An electronic communication network comprises a server platform and client data processing devices. Each client data processing device is configured to submit electronic messages to the server platform, provided with a timestamp. The server platform is configured to process incoming electronic messages strictly in a sequence corresponding to the timestamp. The electronic communication network comprising at least one switch, wherein the switch is arranged to receive electronic messages from a plurality of the client data processing devices. the switch comprises a buffer and is configured to store the electronic messages produced by the client data processing devices in the buffer, and to transfer the electronic messages in a manner sorted according to the timestamp provided to each electronic message by the time generator of the client data processing device submitting the electronic message, so that the electronic message with the oldest time is transferred first.

Claims

1. An electronic communication network comprising: a server platform and a plurality of client data processing devices; wherein each client data processing device is configured to submit electronic messages to the server platform, and the server platform is configured to process these electronic messages; wherein each client data processing device comprises a time generator and is configured to provide each electronic message with a timestamp which represents the point in time of the submission of the electronic message; and wherein the server platform is configured such that incoming electronic messages are processed by the server platform strictly in a sequence corresponding to the timestamp; the electronic communication network comprising at least one switch, wherein the switch is arranged to receive electronic messages from a plurality of the client data processing devices, comprises a buffer and is configured to store the electronic messages produced by the client data processing devices in the buffer, and to transfer the electronic messages in a manner sorted according to the timestamp provided to each electronic message by the time generator of the client data processing device submitting the electronic message, so that the electronic message with the oldest time is transferred first.
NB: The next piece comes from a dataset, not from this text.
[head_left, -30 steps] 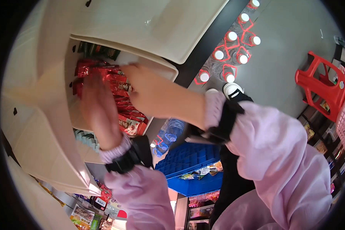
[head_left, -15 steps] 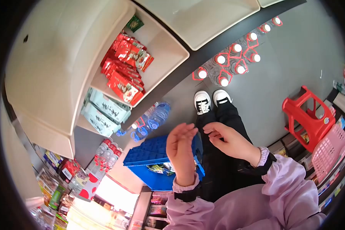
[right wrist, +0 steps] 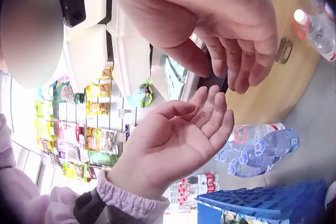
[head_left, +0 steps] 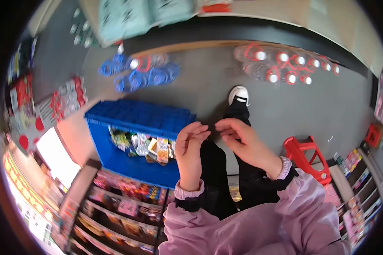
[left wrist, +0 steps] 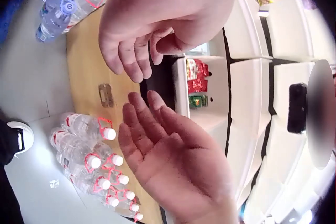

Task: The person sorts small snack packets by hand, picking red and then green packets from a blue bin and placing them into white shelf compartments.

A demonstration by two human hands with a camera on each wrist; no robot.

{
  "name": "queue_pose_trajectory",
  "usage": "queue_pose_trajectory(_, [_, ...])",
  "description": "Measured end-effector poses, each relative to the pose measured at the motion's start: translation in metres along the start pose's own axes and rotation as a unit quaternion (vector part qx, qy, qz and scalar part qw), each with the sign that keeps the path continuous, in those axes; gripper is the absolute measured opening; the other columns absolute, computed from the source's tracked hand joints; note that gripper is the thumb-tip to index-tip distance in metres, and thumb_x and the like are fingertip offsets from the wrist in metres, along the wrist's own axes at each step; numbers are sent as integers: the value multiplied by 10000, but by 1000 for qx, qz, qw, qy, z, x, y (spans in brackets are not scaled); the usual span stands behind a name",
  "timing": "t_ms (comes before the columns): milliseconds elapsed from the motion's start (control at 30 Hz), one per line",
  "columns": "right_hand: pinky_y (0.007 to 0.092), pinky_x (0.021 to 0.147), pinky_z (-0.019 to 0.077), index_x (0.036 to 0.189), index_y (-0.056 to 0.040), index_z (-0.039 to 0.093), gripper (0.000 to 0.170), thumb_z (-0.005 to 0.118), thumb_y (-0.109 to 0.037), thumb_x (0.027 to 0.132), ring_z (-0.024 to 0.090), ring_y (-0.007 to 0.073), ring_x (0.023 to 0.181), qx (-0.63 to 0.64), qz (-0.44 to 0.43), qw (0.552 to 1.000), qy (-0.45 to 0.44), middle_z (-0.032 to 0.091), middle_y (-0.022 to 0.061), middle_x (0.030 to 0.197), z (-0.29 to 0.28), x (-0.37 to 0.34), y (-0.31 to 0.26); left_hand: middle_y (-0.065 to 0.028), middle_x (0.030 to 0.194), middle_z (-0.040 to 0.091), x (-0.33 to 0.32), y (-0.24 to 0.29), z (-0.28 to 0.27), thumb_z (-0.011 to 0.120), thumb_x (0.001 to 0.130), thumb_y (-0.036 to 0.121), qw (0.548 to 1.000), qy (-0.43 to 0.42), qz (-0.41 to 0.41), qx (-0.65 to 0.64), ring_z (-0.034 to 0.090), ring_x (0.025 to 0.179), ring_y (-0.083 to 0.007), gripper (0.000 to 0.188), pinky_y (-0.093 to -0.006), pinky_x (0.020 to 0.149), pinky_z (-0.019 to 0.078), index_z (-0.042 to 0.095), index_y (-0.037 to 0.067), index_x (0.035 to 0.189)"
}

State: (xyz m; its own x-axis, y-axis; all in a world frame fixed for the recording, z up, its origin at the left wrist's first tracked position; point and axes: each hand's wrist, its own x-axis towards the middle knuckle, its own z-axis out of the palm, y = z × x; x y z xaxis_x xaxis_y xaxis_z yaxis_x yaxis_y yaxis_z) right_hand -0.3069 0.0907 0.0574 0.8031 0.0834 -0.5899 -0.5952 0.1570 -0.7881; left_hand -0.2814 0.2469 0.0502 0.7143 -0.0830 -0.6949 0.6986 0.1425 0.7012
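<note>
Both hands hover in front of the body, holding nothing, fingers loosely bent and fingertips pointing toward each other with a small gap. The left hand [head_left: 190, 157] overlaps the right end of a blue crate [head_left: 101, 146] in the head view. Above the dark trousers is the right hand [head_left: 249, 146]. Inside the crate lie mixed snack packets [head_left: 162, 149], its lid [head_left: 136, 115] standing along the far side. Behind the hands in the left wrist view, red packets [left wrist: 197, 83] and a green packet [left wrist: 198, 101] sit in a cream bin [left wrist: 218, 116].
Bottles with white caps [head_left: 290, 70] stand on the floor at right, blue bottles [head_left: 151, 76] further left. Pale blue packs [head_left: 125, 19] show at the top edge. A red stool [head_left: 306, 155] stands at right; snack shelves [head_left: 119, 208] lie below the crate.
Both hands have left the red packets in the bin and drawn back before the body, empty. The head view has swung from the bin to the floor and the crate.
</note>
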Motion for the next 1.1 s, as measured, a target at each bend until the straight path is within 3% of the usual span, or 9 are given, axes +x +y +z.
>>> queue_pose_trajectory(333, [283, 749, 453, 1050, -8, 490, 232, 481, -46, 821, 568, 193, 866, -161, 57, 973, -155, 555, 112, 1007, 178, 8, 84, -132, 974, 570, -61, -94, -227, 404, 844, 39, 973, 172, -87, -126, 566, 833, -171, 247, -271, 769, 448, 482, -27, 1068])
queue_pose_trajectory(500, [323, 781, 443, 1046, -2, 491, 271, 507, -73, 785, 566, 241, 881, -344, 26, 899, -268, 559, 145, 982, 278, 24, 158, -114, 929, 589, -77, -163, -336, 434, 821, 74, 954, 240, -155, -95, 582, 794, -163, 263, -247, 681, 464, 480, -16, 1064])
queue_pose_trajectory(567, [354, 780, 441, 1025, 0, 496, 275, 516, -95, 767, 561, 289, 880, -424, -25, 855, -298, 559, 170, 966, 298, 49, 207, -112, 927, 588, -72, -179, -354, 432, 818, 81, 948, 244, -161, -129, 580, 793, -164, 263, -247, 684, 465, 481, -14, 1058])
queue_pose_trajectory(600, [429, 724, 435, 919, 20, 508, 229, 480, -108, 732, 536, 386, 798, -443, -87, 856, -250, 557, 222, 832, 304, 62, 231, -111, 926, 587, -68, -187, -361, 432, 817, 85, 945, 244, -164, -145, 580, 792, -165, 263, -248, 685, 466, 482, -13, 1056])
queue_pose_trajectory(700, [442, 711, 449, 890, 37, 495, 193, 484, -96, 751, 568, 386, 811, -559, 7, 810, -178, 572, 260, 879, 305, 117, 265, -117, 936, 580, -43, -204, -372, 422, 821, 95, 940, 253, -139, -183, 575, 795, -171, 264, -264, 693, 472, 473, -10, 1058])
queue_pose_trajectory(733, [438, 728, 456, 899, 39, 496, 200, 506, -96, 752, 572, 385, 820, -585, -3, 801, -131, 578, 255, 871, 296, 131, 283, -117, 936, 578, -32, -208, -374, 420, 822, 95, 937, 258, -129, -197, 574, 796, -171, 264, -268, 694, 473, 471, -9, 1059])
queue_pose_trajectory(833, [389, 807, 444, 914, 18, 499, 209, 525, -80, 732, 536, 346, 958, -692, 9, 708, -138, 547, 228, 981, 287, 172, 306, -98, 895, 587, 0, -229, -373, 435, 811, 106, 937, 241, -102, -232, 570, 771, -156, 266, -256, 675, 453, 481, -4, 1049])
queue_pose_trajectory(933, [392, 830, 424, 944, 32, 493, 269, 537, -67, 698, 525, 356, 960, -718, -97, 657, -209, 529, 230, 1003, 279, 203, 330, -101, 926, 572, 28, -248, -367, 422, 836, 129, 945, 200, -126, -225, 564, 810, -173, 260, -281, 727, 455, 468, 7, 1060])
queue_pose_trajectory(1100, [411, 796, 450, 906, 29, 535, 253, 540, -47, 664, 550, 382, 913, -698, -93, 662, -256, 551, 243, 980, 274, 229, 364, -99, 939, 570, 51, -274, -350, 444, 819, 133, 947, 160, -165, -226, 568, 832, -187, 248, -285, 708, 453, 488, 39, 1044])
2. The electronic communication network according to claim 1, wherein at least one client data processing device comprises a network card, via which the client data processing device is connected to the server platform, and wherein the time generator is integrated into the network card.

3. The electronic communication network according to claim 2, wherein the time generators integrated into the network cards of all client data processing devices use identical hardware.

4. The electronic communication network according to claim 2, wherein the time generators of the client data processing devices run with a network clock cycle defined by the server platform.

5. The electronic communication network according to claim 1, wherein the time generators are continuously repeatedly synchronisable during operation, by way of the server platform or a trustworthy external source.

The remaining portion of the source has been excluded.